- About this exercise -
In the entries below, find the line with "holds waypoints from" and print exactly every line from there up to and including the line with "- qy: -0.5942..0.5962", with no other lines.

------ Data ------

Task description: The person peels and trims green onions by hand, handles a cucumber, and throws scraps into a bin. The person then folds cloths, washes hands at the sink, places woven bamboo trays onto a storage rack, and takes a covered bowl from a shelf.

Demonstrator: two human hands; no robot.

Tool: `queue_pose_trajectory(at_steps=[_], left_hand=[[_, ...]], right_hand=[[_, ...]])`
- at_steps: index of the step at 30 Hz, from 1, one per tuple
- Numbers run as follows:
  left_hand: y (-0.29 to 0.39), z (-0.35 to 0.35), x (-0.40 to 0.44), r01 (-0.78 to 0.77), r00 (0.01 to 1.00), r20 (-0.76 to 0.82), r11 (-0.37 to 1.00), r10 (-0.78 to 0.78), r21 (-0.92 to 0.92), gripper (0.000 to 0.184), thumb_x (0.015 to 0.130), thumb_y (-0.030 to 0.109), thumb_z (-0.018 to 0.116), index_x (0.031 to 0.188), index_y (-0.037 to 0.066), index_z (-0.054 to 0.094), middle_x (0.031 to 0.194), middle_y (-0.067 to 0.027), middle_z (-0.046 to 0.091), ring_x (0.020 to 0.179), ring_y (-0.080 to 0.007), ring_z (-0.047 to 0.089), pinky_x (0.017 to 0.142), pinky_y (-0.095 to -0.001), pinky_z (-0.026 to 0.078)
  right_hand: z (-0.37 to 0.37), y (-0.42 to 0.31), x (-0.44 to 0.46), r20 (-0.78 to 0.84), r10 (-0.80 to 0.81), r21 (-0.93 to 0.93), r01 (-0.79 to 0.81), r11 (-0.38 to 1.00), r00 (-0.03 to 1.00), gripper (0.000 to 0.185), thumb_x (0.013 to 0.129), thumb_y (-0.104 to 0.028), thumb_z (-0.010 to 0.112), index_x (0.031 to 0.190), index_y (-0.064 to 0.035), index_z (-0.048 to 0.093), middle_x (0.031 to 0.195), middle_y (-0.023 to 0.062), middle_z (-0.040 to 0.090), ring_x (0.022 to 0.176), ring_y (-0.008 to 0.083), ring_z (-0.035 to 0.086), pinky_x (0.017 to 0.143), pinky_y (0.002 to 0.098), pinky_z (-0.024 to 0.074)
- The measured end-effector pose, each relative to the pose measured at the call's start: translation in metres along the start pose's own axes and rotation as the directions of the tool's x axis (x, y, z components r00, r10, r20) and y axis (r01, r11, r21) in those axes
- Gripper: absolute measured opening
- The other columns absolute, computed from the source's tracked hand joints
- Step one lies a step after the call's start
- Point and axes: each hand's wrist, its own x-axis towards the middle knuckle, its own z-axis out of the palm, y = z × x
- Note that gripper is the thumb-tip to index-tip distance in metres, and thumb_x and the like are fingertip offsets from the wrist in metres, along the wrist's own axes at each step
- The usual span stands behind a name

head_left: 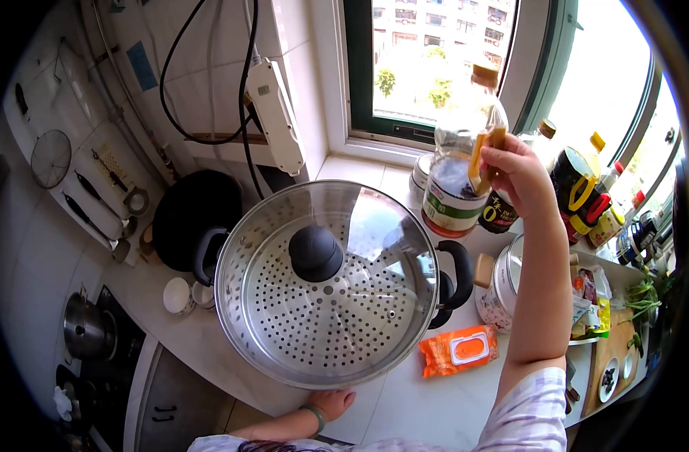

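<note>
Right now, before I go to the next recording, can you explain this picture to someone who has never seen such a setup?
There is no robot: these are a person's bare hands, seen from a camera worn on the head, looking forward and down. The right hand grips the yellow handle of a big clear bottle by the window. The left hand rests at the edge of the counter. On it stands a large pot with a glass lid, holes showing beneath; an orange packet lies beside it.

So this pale countertop (375,399) has a big steamer pot (327,285), an orange wipes pack (459,351) and a small white cup (179,296) on it.
</note>
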Motion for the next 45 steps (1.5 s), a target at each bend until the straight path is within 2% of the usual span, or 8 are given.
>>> queue_pose_trajectory(at_steps=[8, 18, 21, 30, 33, 34, 41, 45], left_hand=[[0.01, -0.024, -0.001, -0.087, 0.981, -0.177, 0.995, 0.077, -0.05, 0.039, 0.082, 0.033, 0.049, 0.115, 0.013, 0.05, 0.104, -0.0115, 0.057, 0.091, -0.0291, 0.056, 0.076, -0.0424, 0.045], [0.0, -0.016, 0.011, -0.102, 0.992, -0.094, 0.976, 0.084, -0.193, 0.03, 0.08, 0.03, 0.048, 0.095, 0.007, 0.059, 0.087, -0.0165, 0.06, 0.078, -0.0354, 0.056, 0.073, -0.0468, 0.043], [-0.002, -0.01, 0.012, -0.216, 0.944, -0.293, 0.956, 0.153, -0.197, 0.02, 0.078, 0.022, 0.053, 0.09, 0.006, 0.058, 0.08, -0.0158, 0.058, 0.071, -0.034, 0.055, 0.068, -0.0423, 0.043], [0.006, -0.019, 0.008, -0.197, 0.948, -0.273, 0.974, 0.162, -0.109, 0.035, 0.079, 0.027, 0.052, 0.11, 0.01, 0.052, 0.095, -0.0168, 0.057, 0.081, -0.036, 0.054, 0.075, -0.0453, 0.043], [0.019, -0.044, 0.004, 0.057, 0.99, 0.137, 0.991, -0.04, -0.117, 0.045, 0.077, 0.028, 0.055, 0.117, 0.009, 0.047, 0.112, -0.0207, 0.049, 0.098, -0.0396, 0.048, 0.086, -0.0477, 0.038], [0.02, -0.043, 0.003, 0.024, 0.997, 0.077, 0.994, -0.016, -0.105, 0.045, 0.076, 0.027, 0.055, 0.116, 0.009, 0.047, 0.115, -0.0219, 0.046, 0.103, -0.0407, 0.044, 0.089, -0.049, 0.035], [0.01, -0.022, 0.007, -0.187, 0.954, -0.222, 0.979, 0.201, 0.082, 0.043, 0.074, 0.027, 0.056, 0.113, 0.009, 0.049, 0.124, -0.0232, 0.038, 0.117, -0.0398, 0.032, 0.097, -0.0518, 0.024], [0.013, -0.025, 0.004, -0.186, 0.962, -0.195, 0.982, 0.19, 0.04, 0.043, 0.075, 0.023, 0.055, 0.113, 0.005, 0.047, 0.127, -0.0246, 0.033, 0.119, -0.0426, 0.027, 0.098, -0.0536, 0.021]], right_hand=[[0.057, -0.006, 0.069, 0.072, -0.204, -0.003, 0.205, 0.979, 0.976, 0.03, 0.076, -0.014, 0.061, 0.101, 0.0015, 0.055, 0.081, 0.0053, 0.058, 0.07, 0.0112, 0.055, 0.061, 0.0204, 0.045], [0.074, 0.103, 0.136, 0.24, 0.012, 0.07, -0.03, 0.997, 0.971, 0.025, 0.081, -0.012, 0.059, 0.103, -0.0034, 0.053, 0.088, 0.004, 0.055, 0.074, 0.0103, 0.055, 0.066, 0.021, 0.0481], [0.07, 0.117, 0.14, 0.228, 0.074, -0.021, -0.072, 0.997, 0.971, 0.024, 0.081, -0.011, 0.059, 0.103, -0.0041, 0.052, 0.087, 0.0037, 0.055, 0.072, 0.0093, 0.055, 0.063, 0.0195, 0.0488], [0.062, 0.135, 0.15, 0.159, 0.049, -0.256, -0.007, 0.967, 0.986, 0.039, 0.077, -0.011, 0.061, 0.114, -0.005, 0.048, 0.09, 0.0033, 0.054, 0.078, 0.0105, 0.054, 0.068, 0.0228, 0.0485], [0.05, 0.102, 0.115, 0.183, 0.106, -0.002, -0.107, 0.994, 0.977, 0.055, 0.076, -0.014, 0.063, 0.125, -0.0044, 0.039, 0.101, 0.0077, 0.051, 0.085, 0.0143, 0.055, 0.075, 0.0282, 0.0476], [0.044, 0.091, 0.104, 0.111, 0.131, -0.002, -0.131, 0.991, 0.985, 0.058, 0.076, -0.015, 0.063, 0.126, -0.0035, 0.037, 0.105, 0.0094, 0.05, 0.088, 0.0157, 0.055, 0.076, 0.0297, 0.0471], [0.012, 0.025, -0.041, -0.214, -0.535, -0.153, 0.513, 0.845, 0.818, 0.024, 0.088, -0.013, 0.05, 0.107, 0.0007, 0.048, 0.096, 0.0079, 0.054, 0.08, 0.0116, 0.054, 0.07, 0.0237, 0.0448], [0.035, 0.043, -0.185, -0.042, -0.602, -0.183, 0.587, 0.789, 0.797, 0.007, 0.084, -0.007, 0.052, 0.088, -0.002, 0.053, 0.074, 0.0102, 0.054, 0.067, 0.024, 0.054, 0.061, 0.03, 0.0437]])
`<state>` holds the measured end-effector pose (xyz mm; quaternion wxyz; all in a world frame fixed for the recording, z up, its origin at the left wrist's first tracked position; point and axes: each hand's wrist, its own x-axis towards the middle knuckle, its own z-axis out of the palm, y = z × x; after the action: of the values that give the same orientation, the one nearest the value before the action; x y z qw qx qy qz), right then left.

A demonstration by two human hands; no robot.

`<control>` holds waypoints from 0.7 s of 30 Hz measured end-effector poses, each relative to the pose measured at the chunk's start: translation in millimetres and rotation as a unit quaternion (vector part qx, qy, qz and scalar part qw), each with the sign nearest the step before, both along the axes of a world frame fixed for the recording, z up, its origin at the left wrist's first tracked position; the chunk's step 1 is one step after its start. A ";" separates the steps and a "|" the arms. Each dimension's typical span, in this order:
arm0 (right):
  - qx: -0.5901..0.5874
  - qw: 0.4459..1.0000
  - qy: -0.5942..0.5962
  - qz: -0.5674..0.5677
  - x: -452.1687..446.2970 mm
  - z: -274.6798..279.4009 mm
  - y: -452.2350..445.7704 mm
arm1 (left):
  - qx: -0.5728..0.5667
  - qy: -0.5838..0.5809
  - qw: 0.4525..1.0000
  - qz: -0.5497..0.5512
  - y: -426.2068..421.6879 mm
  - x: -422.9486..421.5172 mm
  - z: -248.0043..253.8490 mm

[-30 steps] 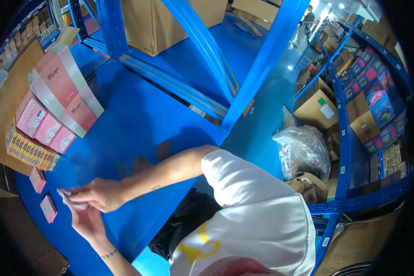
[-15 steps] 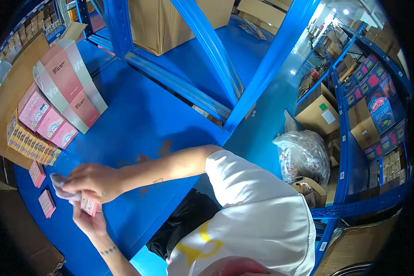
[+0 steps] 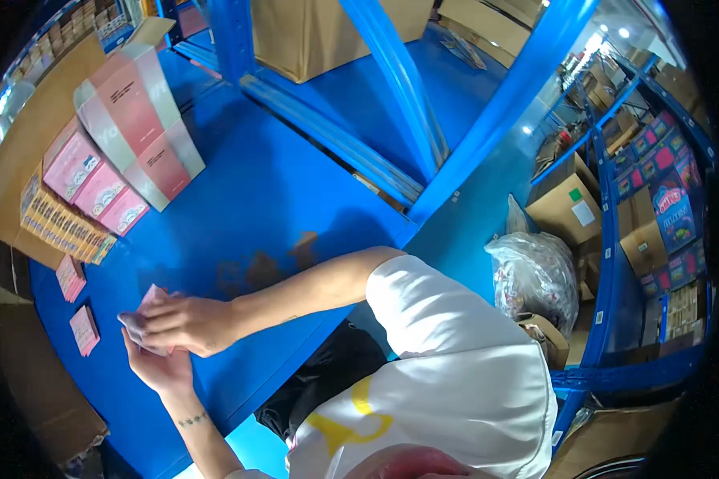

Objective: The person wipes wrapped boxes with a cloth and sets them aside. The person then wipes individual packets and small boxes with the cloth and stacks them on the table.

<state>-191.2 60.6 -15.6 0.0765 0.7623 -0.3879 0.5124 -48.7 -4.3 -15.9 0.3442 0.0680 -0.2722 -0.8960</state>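
Both hands meet above the left part of the blue table [image 3: 240, 191]. My right hand [image 3: 192, 323] is closed on a crumpled greyish-lilac cloth [image 3: 131, 324]. A pink packet [image 3: 152, 297] sticks out past its fingers. My left hand [image 3: 158, 366] is cupped just beneath, its fingers round the packet, whose middle is hidden by the cloth and my right hand. Two small stacks of pink packets, one [image 3: 70, 279] behind the other [image 3: 85, 330], lie left of the hands.
Pink printed boxes [image 3: 100, 188], a tall pink-and-white box [image 3: 132, 104] and a row of yellowish packs [image 3: 60, 219] stand at the back left by a cardboard sheet [image 3: 24, 152]. A blue rack post [image 3: 503, 112] rises beyond. Right, on the floor, sits a clear bag [image 3: 535, 275].
The pink packet came into sight between the hands and now projects above my right hand. The cloth has shifted over it. The whole view has moved slightly.
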 end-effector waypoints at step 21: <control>0.196 0.977 -0.081 -0.004 -57.5 -34.1 -22.2 | 0.127 0.187 0.973 -0.037 -12.7 8.4 -29.9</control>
<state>-248.8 38.4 -49.7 -0.1041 0.7172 -0.4883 0.4862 -40.3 -17.0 -45.7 0.3438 -0.0681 -0.0896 -0.9323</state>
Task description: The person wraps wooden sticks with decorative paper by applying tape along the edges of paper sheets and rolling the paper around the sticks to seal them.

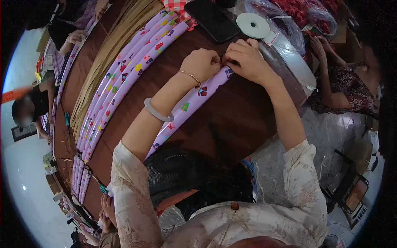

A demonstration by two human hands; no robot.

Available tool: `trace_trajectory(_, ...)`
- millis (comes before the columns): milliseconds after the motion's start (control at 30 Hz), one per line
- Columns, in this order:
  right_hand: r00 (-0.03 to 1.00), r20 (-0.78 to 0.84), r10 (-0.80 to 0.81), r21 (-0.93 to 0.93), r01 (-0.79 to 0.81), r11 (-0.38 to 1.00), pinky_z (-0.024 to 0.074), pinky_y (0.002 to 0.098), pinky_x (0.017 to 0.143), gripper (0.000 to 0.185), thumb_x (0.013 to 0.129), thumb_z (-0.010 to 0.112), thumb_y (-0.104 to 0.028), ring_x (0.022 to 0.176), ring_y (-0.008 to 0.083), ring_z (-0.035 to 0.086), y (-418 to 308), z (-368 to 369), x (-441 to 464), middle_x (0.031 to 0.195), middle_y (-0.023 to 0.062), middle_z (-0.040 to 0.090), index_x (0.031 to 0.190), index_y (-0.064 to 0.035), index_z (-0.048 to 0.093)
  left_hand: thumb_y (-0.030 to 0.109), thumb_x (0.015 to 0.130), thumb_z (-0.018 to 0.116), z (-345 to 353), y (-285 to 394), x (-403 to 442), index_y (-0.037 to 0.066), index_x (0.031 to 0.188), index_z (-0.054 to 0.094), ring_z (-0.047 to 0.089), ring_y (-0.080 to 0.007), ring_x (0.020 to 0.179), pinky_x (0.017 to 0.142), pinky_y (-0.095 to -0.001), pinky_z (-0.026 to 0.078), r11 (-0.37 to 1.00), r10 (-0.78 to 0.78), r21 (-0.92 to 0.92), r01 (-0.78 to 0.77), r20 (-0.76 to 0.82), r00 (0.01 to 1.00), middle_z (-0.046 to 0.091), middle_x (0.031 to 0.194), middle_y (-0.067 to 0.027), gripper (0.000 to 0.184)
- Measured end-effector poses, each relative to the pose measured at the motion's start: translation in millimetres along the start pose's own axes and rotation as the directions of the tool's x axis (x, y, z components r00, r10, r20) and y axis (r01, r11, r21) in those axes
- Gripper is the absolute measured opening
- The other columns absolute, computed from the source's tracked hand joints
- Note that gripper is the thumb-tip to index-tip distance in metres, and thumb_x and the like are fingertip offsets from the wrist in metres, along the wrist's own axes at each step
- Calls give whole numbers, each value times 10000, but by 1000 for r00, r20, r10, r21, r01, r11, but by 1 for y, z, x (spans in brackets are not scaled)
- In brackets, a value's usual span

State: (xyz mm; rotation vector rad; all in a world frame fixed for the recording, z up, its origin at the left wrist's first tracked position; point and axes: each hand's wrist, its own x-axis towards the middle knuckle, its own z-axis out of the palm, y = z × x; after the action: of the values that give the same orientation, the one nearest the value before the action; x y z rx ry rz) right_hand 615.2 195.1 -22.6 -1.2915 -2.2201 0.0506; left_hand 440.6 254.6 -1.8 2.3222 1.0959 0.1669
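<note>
A lilac roll of wrapping paper (185, 106), printed with small coloured gift boxes, lies slanted across the brown table in front of me. My left hand (201, 66) is closed at its far end, with the fingertips curled in and partly hidden. Right beside it, my right hand (247, 61) has bent fingers, thumb and forefinger pinching at the tip of the same roll. What lies between the fingertips is too small to make out. A bangle and a thin bracelet sit on my left forearm and wrist.
Several similar lilac rolls (124, 78) lie to the left, beside long brown paper strips (99, 70). A black phone (211, 20) and a white tape reel (252, 25) are at the far edge. Plastic bags with red material (291, 12) lie far right. Other people sit around the table.
</note>
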Motion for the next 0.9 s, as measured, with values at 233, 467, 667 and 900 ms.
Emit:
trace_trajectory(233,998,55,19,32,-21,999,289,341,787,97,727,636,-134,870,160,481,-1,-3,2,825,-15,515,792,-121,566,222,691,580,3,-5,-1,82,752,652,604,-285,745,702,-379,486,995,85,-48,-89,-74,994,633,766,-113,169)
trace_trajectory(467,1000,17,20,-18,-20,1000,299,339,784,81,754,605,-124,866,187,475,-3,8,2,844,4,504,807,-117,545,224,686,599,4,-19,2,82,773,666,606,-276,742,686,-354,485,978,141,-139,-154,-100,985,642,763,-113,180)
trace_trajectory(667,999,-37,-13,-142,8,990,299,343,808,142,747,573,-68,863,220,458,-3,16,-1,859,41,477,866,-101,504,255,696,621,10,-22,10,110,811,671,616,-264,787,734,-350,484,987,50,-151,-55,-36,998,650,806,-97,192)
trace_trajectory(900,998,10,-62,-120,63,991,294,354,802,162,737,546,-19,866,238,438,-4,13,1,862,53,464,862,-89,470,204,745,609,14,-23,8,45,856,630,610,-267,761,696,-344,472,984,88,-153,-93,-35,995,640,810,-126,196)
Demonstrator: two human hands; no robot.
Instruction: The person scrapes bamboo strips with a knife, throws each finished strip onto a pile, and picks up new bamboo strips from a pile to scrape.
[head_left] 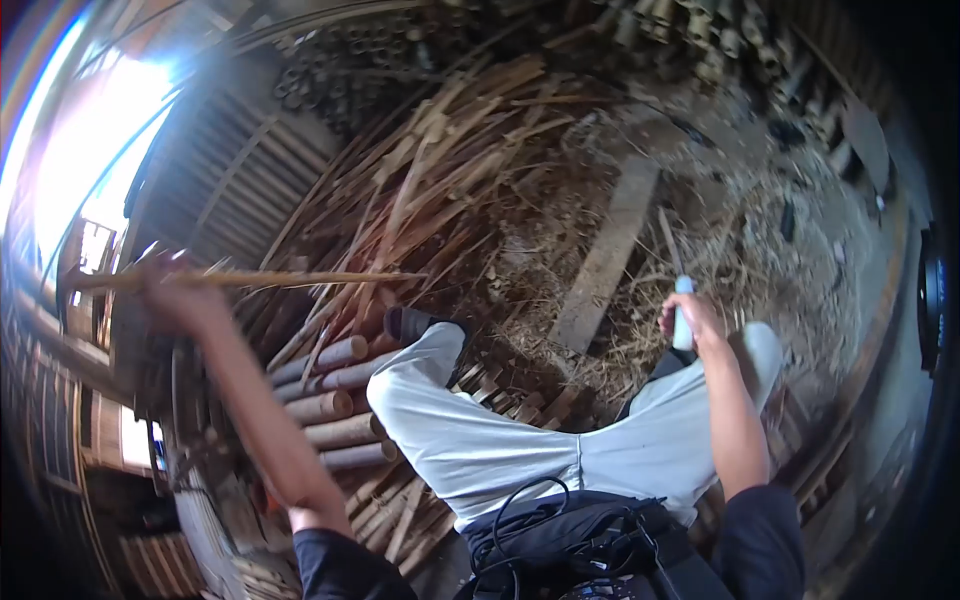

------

- Expected output -
`<control>` holds waypoints from 0.7 s of 30 Hz measured end-effector poses, each relative to the pose measured at the chunk's start: translation in millimetres and rotation as a unit quaternion (vector part qx, qy, qz and scalar part qw), each with the sign nearest the step before, both along the axes of a world frame fixed for the recording, z up, its origin at the left wrist's first tracked position; the chunk's step 1 is one step after its start. A ";" separates the steps and a "|" the arms. Each dimension's typical span, in this order:
arm0 (right):
  - qx: -0.5901..0.5874
  - qw: 0.4459..1.0000
  - qy: -0.5942..0.5962

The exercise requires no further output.